- [Work request]:
In your reply, repeat the full listing exactly and leave each picture out.

Segment Start: Data segment

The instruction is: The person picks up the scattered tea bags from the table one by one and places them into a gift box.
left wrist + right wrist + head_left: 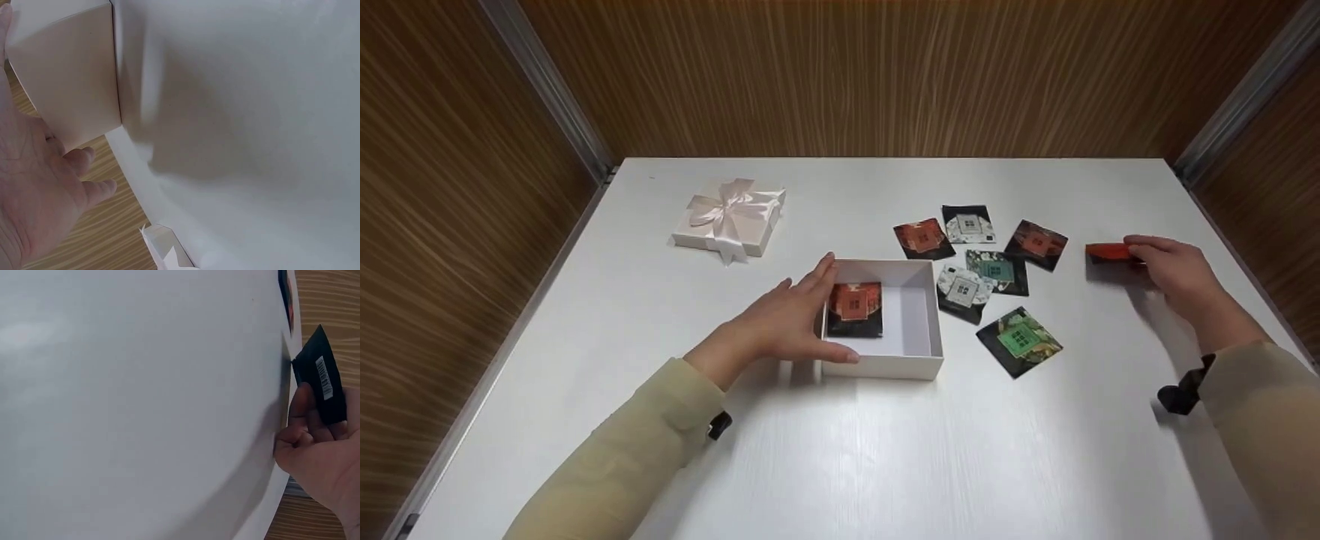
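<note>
Head view shows the right hand (1174, 271) out at the far right of the white tabletop (885, 450), its fingers pinching a red-faced sachet (1110, 253) by one edge, the packet lifted just off the surface. The right wrist view confirms the grip — thumb and curled fingers (298, 405) clamp the sachet's black back (322, 382), where a barcode label shows.

The left hand (787, 322) lies flat against the left wall of the open white box (919, 352), fingers straight and spread, thumb along the near corner; it braces the box rather than grasping it. The left wrist view shows the palm (39, 191) pressed to the box's side. One red sachet (855, 309) already lies in the box's left half, so the right half is bare.

To do this step well, I judge that the pinch should stay near the packet's edge so it can be laid flat — the bare right half of the box looks the natural place — while the left hand keeps pressing so the light box does not slide. The carry would pass over six loose sachets (997, 277) lying between hand and box, so the packet needs to travel high enough not to scatter them.

A lidded gift box with a ribbon bow (729, 219) sits well apart at far left.
</note>
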Tool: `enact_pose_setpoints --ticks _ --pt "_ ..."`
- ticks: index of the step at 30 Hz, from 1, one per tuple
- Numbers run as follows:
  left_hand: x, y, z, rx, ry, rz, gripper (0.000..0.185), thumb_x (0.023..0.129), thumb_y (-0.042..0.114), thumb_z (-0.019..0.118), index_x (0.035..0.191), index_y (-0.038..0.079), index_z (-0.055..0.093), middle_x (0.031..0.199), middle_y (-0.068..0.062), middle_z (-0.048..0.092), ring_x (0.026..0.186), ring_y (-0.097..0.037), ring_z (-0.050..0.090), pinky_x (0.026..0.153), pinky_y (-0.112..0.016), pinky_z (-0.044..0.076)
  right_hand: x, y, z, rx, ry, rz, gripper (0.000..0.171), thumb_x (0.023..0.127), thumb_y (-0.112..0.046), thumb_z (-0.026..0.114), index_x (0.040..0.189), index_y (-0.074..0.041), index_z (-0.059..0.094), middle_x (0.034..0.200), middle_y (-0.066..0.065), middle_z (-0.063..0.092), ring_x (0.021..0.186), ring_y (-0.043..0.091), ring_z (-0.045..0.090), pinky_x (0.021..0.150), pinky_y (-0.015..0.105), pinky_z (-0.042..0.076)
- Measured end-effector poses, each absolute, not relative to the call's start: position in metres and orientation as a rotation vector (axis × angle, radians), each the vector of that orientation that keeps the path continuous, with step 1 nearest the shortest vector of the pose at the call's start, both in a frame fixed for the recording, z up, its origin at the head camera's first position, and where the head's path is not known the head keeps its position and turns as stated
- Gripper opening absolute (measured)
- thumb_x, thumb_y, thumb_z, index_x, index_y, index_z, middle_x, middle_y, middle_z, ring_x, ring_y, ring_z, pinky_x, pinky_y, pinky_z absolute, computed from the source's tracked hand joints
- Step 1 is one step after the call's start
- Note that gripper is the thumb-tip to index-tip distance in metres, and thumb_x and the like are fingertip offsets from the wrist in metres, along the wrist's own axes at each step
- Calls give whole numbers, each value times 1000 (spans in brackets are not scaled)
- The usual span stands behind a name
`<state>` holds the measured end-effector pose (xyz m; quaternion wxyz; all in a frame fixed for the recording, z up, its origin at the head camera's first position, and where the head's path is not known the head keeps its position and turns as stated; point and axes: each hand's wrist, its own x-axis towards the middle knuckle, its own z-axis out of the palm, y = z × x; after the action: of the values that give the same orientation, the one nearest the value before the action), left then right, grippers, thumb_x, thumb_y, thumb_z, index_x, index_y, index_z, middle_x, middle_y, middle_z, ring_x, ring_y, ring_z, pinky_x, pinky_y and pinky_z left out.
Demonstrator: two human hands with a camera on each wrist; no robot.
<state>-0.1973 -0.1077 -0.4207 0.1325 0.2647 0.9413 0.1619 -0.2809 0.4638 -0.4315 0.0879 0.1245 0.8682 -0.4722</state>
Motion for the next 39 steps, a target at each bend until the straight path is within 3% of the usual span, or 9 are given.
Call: enact_pose_setpoints --ticks 5,12,21,26,30,39 --pt "-198 -108 -422 771 2730 469 146 73 96 62 171 9 -2 177 1 -12 157 -26 30 129 -54 16 -273 455 -417 373 2572 -1536 59 112 -42 44 165 -15 42 162 15 32 115 11 51 92 18 49" --pt "-197 -108 -423 773 2722 494 146 73 95 64 171 9 -2 177 1 -13 158 -27 29 129 -55 16 -262 417 -389 159 2655 -1531 53 111 -36 55 163 -30 46 166 11 31 127 18 43 89 10 48" --pt "-198 -109 -423 769 2731 482 146 73 95 63 171 8 -1 178 0 -11 159 -24 25 129 -55 16 -242 350 -367 -195 2692 -1578 58 104 -16 71 159 -22 52 156 15 51 123 12 59 91 11 53" --pt "-200 -108 -423 766 2728 469 146 73 96 62 171 9 -2 177 1 -12 160 -22 22 129 -54 16 -231 321 -362 -289 2696 -1529 57 103 -18 73 157 -20 54 150 14 58 119 9 64 90 13 55" --pt "-200 -107 -423 766 2730 466 146 73 97 62 171 9 -3 179 -3 -9 159 -23 24 129 -54 16 -225 304 -363 -378 2685 -1530 54 101 -21 76 153 -16 58 136 13 68 109 8 68 86 15 56" --pt "-199 -107 -423 765 2736 460 147 72 98 61 171 10 -3 179 -3 -8 159 -24 26 129 -54 17 -217 272 -372 -596 2629 -1496 58 99 -14 78 153 -11 58 141 17 66 112 7 69 89 14 55"
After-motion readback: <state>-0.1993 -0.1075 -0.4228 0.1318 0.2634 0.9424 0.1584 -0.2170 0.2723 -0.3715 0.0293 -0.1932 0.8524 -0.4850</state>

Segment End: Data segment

- [Written answer]:
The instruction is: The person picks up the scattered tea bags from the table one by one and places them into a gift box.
left wrist + right wrist + head_left: 
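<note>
Head view shows the right hand (1174, 271) out at the far right of the white tabletop (885, 450), its fingers pinching a red-faced sachet (1110, 253) by one edge, the packet lifted just off the surface. The right wrist view confirms the grip — thumb and curled fingers (298, 405) clamp the sachet's black back (322, 382), where a barcode label shows.

The left hand (787, 322) lies flat against the left wall of the open white box (919, 352), fingers straight and spread, thumb along the near corner; it braces the box rather than grasping it. The left wrist view shows the palm (39, 191) pressed to the box's side. One red sachet (855, 309) already lies in the box's left half, so the right half is bare.

To do this step well, I judge that the pinch should stay near the packet's edge so it can be laid flat — the bare right half of the box looks the natural place — while the left hand keeps pressing so the light box does not slide. The carry would pass over six loose sachets (997, 277) lying between hand and box, so the packet needs to travel high enough not to scatter them.

A lidded gift box with a ribbon bow (729, 219) sits well apart at far left.
</note>
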Tool: `enact_pose_setpoints --ticks _ --pt "_ ..."`
- ticks: index of the step at 30 Hz, from 1, one per tuple
- Numbers run as follows:
  left_hand: x, y, z, rx, ry, rz, gripper (0.000..0.185), thumb_x (0.023..0.129), thumb_y (-0.042..0.114), thumb_z (-0.019..0.118), index_x (0.035..0.191), index_y (-0.038..0.079), index_z (-0.055..0.093), middle_x (0.031..0.199), middle_y (-0.068..0.062), middle_z (-0.048..0.092), ring_x (0.026..0.186), ring_y (-0.097..0.037), ring_z (-0.050..0.090), pinky_x (0.026..0.153), pinky_y (-0.112..0.016), pinky_z (-0.044..0.076)
  right_hand: x, y, z, rx, ry, rz, gripper (0.000..0.171), thumb_x (0.023..0.127), thumb_y (-0.112..0.046), thumb_z (-0.026..0.114), index_x (0.040..0.189), index_y (-0.074..0.041), index_z (-0.059..0.094), middle_x (0.034..0.200), middle_y (-0.066..0.065), middle_z (-0.063..0.092), ring_x (0.021..0.186), ring_y (-0.043..0.091), ring_z (-0.045..0.090), pinky_x (0.021..0.150), pinky_y (-0.015..0.105), pinky_z (-0.042..0.076)
- Measured end-effector poses, each absolute, not relative to the call's start: position in metres and orientation as a rotation vector (axis × angle, radians), each the vector of that orientation that keeps the path continuous, with step 1 nearest the shortest vector of the pose at the call's start, both in a frame fixed for the recording, z up, its origin at the head camera's first position, and where the head's path is not known the head keeps its position and turns as stated
- Gripper opening absolute (measured)
- thumb_x, thumb_y, thumb_z, index_x, index_y, index_z, middle_x, middle_y, middle_z, ring_x, ring_y, ring_z, pinky_x, pinky_y, pinky_z absolute, computed from the source's tracked hand joints
- Step 1 is one step after the call's start
- Note that gripper is the thumb-tip to index-tip distance in metres, and thumb_x and the like are fingertip offsets from the wrist in metres, along the wrist's own axes at each step
- Calls give whole numbers, each value times 1000 (spans in brackets are not scaled)
- The usual span stands behind a name
`<state>` holds the measured end-effector pose (xyz m; quaternion wxyz; all in a frame fixed for the recording, z up, its origin at the head camera's first position, and where the head's path is not known the head keeps its position and turns as stated; point and axes: each hand's wrist, its own x-axis towards the middle knuckle, its own z-axis out of the palm, y = z × x; after the action: of the values that give the same orientation, the one nearest the value before the action), left then right, grippers, thumb_x, thumb_y, thumb_z, index_x, index_y, index_z, middle_x, middle_y, middle_z, ring_x, ring_y, ring_z, pinky_x, pinky_y and pinky_z left out.
Demonstrator: two human hands with a camera on each wrist; no robot.
<state>-0.1973 -0.1077 -0.4207 0.1325 0.2647 0.9413 0.1619 -0.2809 0.4638 -0.4315 0.0879 0.1245 0.8682 -0.4722</state>
Motion for the next 39 steps, a target at each bend until the straight path is within 3% of the usual span, or 9 are given.
Call: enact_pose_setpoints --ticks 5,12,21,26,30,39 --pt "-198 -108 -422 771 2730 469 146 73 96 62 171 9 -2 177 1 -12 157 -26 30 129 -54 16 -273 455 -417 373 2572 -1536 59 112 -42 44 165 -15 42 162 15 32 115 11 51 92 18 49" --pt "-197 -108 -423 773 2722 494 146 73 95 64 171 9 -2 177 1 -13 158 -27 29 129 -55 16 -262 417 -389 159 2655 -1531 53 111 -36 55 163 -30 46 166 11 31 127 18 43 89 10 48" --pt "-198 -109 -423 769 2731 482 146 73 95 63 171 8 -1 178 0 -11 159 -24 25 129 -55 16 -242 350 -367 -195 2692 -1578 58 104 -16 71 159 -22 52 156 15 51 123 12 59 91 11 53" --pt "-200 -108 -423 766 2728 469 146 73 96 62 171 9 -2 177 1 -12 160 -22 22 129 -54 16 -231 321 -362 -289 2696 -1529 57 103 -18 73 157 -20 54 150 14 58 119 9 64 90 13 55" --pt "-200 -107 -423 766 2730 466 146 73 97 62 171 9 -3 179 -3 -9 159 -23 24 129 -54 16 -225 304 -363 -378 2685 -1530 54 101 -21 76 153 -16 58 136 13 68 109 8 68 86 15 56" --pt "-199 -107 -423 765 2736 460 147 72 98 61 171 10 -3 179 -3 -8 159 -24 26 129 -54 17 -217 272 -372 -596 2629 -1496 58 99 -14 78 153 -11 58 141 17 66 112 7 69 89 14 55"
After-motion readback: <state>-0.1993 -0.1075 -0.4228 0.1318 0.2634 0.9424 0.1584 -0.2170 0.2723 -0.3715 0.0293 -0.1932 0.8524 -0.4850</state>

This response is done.